As a consequence of these rules, if the dot and the asterisk are put together, they will match an arbitrary sequence of characters. For example, the regex gen.*ion would match: genion, generalization, generation, gentrification, and so on.

A special character similar to the asterisk is the question mark ('?'), which stands for "the preceding character, zero times or exactly once". You might also rephrase it as "the preceding character may or may not be there". Like the asterisk, it can be combined with a dot. Therefore, the regex hell.? would match: hell, hello, hells, hell4, etc.

Since characters such as the dot and the asterisk have a special meaning, if you want to match them literally, you'll have to escape them. This is done by preceding them with another special character, the backslash ('\'). A typical case where the backslash is needed is matching the dot in a filename. For example, to match all files with the filename license.txt, you have to use the regex license\.txt instead of just license.txt — the latter would also match, for example, license-txt.

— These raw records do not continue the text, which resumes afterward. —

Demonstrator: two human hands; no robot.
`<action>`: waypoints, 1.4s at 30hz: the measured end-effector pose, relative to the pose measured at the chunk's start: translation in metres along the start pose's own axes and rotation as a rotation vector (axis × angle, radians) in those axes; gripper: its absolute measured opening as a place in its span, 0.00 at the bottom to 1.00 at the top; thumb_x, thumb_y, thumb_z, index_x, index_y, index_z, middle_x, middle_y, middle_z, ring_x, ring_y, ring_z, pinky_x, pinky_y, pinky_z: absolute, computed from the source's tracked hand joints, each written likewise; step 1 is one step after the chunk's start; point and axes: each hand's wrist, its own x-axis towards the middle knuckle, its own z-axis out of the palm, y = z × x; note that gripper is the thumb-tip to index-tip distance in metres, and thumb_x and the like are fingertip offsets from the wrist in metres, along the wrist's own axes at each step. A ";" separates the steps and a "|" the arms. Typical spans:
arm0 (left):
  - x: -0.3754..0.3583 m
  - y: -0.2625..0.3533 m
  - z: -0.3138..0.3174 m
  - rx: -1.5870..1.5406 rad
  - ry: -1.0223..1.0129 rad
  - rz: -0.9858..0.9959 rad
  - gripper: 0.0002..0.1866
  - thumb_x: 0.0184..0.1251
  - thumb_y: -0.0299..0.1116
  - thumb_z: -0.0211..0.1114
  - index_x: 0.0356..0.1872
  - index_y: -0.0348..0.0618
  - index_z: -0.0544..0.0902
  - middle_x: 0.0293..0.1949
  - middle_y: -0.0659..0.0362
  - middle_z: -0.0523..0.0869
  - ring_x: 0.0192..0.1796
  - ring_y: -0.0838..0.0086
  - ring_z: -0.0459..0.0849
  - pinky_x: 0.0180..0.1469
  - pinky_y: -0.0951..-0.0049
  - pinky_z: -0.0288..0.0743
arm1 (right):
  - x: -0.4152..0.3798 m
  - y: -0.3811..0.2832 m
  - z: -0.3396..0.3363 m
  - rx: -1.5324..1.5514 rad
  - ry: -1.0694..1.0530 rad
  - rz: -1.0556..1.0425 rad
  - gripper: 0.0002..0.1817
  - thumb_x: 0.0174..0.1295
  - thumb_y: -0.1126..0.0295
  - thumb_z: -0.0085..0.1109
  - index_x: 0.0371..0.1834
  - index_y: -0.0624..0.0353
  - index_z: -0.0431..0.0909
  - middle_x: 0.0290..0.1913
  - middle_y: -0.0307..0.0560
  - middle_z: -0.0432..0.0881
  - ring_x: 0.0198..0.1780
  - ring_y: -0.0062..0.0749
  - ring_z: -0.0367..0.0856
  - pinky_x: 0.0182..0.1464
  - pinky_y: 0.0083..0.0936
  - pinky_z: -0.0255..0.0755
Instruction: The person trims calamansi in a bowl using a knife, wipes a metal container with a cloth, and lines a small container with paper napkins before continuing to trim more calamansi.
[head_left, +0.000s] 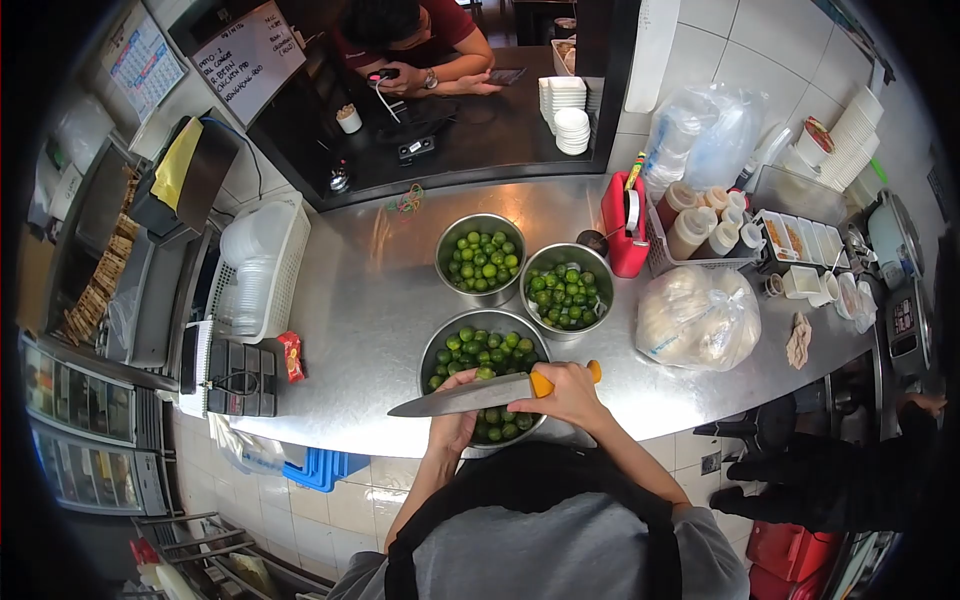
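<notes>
The right hand (pixel 572 392) is closed around the orange handle of a large knife (pixel 470 396); the blade lies level, its tip pointing to the person's left, across the near bowl of limes (pixel 483 350); this bowl stands at the near edge of the steel counter (pixel 370 310), right in front of the person. The left hand (pixel 455 425) is curled under the blade at the bowl's near rim, fingers bent among the limes; whether it grips one I cannot tell, since the blade hides the fingertips. 2 more bowls of limes sit further in, side by side and touching: the far left bowl (pixel 481 259) and the far right bowl (pixel 567 290), both near the counter's middle. A red tape dispenser (pixel 625 225) stands just beside the far right bowl, toward the back; a tied plastic bag (pixel 697 318) rests toward the right edge; sauce bottles (pixel 705 222) fill a rack behind it. A white basket (pixel 258 268) sits at the left edge. Beyond the far edge, another person's hand (pixel 400 80) rests on a dark ledge.
</notes>
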 end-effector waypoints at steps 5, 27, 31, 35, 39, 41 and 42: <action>-0.002 0.006 0.009 0.049 -0.034 -0.002 0.12 0.67 0.31 0.57 0.47 0.36 0.74 0.45 0.50 0.81 0.49 0.69 0.80 0.56 0.71 0.73 | 0.001 0.001 0.000 0.028 -0.092 0.039 0.32 0.34 0.37 0.69 0.19 0.59 0.76 0.16 0.48 0.75 0.21 0.46 0.77 0.26 0.35 0.67; -0.008 0.006 0.016 0.090 -0.070 -0.005 0.10 0.66 0.28 0.59 0.45 0.35 0.76 0.40 0.55 0.82 0.42 0.75 0.82 0.48 0.76 0.76 | 0.005 -0.004 0.001 0.031 0.001 -0.069 0.33 0.33 0.36 0.69 0.16 0.59 0.74 0.14 0.47 0.73 0.19 0.44 0.76 0.24 0.35 0.67; -0.001 0.016 0.011 -0.065 -0.128 -0.174 0.11 0.65 0.29 0.60 0.46 0.35 0.76 0.40 0.54 0.82 0.41 0.73 0.83 0.48 0.76 0.77 | 0.000 0.016 -0.005 -0.035 -0.014 0.007 0.35 0.34 0.33 0.66 0.14 0.60 0.74 0.14 0.49 0.74 0.20 0.46 0.77 0.24 0.34 0.68; 0.047 0.008 0.025 0.273 -0.083 -0.147 0.15 0.62 0.26 0.62 0.49 0.33 0.74 0.44 0.53 0.81 0.45 0.68 0.83 0.50 0.73 0.78 | -0.005 0.002 -0.019 0.170 -0.106 0.141 0.32 0.42 0.38 0.66 0.16 0.62 0.75 0.14 0.49 0.72 0.20 0.40 0.77 0.25 0.29 0.67; 0.065 0.020 0.079 0.239 -0.257 0.078 0.20 0.60 0.24 0.64 0.54 0.33 0.73 0.49 0.54 0.80 0.55 0.66 0.79 0.52 0.72 0.76 | -0.010 0.017 -0.012 0.514 -0.146 0.215 0.26 0.52 0.47 0.63 0.20 0.63 0.77 0.14 0.44 0.73 0.20 0.26 0.73 0.25 0.23 0.66; 0.062 0.023 0.071 0.712 -0.251 0.242 0.16 0.54 0.25 0.68 0.46 0.37 0.79 0.52 0.52 0.78 0.50 0.62 0.81 0.48 0.70 0.76 | -0.012 0.027 -0.009 0.666 -0.080 0.238 0.24 0.55 0.50 0.62 0.21 0.63 0.78 0.16 0.40 0.74 0.21 0.20 0.71 0.25 0.21 0.64; 0.060 0.028 0.059 1.066 -0.324 0.329 0.16 0.52 0.26 0.69 0.44 0.38 0.81 0.52 0.52 0.78 0.48 0.60 0.81 0.48 0.69 0.75 | -0.013 0.028 -0.013 0.701 -0.080 0.263 0.24 0.56 0.49 0.62 0.22 0.63 0.78 0.18 0.37 0.76 0.22 0.18 0.70 0.25 0.20 0.64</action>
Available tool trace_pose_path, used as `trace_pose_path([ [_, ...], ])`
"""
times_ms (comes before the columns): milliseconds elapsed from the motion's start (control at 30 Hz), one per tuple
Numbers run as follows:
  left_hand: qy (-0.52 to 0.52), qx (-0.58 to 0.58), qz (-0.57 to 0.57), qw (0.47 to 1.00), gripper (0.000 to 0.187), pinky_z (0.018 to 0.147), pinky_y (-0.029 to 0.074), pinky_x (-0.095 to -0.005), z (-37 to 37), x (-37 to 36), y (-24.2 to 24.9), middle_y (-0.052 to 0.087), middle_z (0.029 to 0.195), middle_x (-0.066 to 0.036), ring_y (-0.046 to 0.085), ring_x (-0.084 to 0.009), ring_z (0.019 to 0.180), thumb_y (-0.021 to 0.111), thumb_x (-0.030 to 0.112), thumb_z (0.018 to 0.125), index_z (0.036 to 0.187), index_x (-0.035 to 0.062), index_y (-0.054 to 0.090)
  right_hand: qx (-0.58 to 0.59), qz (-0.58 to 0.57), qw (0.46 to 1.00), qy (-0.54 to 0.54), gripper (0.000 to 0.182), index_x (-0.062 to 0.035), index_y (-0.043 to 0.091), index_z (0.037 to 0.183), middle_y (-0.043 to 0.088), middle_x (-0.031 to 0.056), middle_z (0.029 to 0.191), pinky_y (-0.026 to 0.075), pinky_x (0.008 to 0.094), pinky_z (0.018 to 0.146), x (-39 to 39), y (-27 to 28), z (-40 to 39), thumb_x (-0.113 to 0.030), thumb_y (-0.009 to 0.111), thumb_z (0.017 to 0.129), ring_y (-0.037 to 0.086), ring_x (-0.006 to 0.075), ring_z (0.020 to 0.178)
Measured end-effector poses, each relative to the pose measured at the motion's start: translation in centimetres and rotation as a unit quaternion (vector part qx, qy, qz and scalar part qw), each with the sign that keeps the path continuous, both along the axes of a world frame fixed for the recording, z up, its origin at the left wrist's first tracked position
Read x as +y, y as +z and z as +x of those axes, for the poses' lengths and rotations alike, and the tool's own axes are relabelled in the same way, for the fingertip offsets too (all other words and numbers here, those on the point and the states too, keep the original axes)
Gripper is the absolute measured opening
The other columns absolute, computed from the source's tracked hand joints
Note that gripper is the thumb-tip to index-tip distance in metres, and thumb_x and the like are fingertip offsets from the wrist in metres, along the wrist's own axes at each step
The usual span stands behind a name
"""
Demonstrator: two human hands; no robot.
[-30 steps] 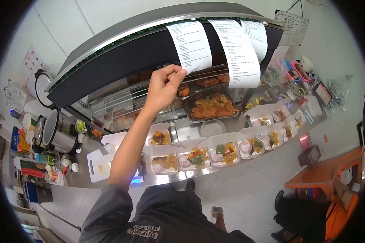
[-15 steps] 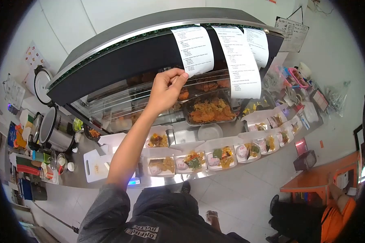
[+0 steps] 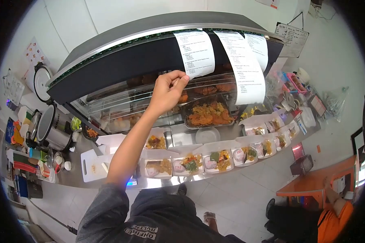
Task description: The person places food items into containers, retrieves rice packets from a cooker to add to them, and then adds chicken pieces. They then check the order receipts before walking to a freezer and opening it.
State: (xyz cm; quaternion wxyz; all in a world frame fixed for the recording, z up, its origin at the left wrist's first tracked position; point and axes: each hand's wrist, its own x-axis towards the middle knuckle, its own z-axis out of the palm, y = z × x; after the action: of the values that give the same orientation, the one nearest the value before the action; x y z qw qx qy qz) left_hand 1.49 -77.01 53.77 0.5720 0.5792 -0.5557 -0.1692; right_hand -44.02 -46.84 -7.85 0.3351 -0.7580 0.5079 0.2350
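My left hand [image 3: 169,91] is raised in front of the dark display cabinet [image 3: 121,67], thumb and fingers pinched at the lower left corner of a printed order receipt [image 3: 195,52]. This receipt hangs from the cabinet's top edge. To its right dangle a longer receipt [image 3: 247,73] and a shorter one [image 3: 257,50] partly behind it. Beneath the hand, a tray of fried food [image 3: 209,115] sits at the cabinet's opening. Open meal boxes [image 3: 217,160] with wrapped portions, greens and yellow crumbs line the counter below my forearm. My right hand is out of view.
A white cutting board [image 3: 94,169] lies left on the counter [image 3: 123,180], beside a rice cooker [image 3: 54,127]. A pink basket [image 3: 295,82] stands at the right end. Another person in an orange top [image 3: 334,222] is at lower right by an orange table [image 3: 300,187].
My left hand keeps its pinch on the receipt's corner and has barely moved. The view has shifted slightly, and the long receipt hangs a little further right and lower in the picture.
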Motion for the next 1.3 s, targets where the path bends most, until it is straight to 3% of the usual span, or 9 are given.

So, if we put all this together, we can write down a regex that matches all Microsoft Excel files, like so: .*\.xlsx?. This regex basically says: An arbitrary sequence of characters, followed by a literal dot, followed by "xls", with an optional "x" at the end.

Matching a sequence of digits: journal\d+\.doc

Suppose you want to match all Microsoft Word files that start with "journal" and end with a timestamp, like this: "journal2007.doc". Moreover, what you don't want is to match files like "journalism.doc".

A regex like journal.*\.doc isn't going to work here because it would match "journalism.doc" as well. The first step towards the solution is to replace the dot with either [0-9] or \d, which both match exactly one digit. The expression [0-9] is actually a more general notation than \d, because you can, for example, write [4-6] to match only the digits 4, 5 and 6. It even works for letters: [m-p] matches all lowercase letters from m through p.

So, if we combine \d with an asterisk, we can write down the regex journal\d*\.doc, which will match "journal2007.doc", but not "journalism.doc". But wait, that's not quite right: Recall that the asterisk means "the preceding character, repeated zero or more times". In this case, we don't want zero digits after "journal", we want at least one — otherwise the regex would also match the file "journal.doc".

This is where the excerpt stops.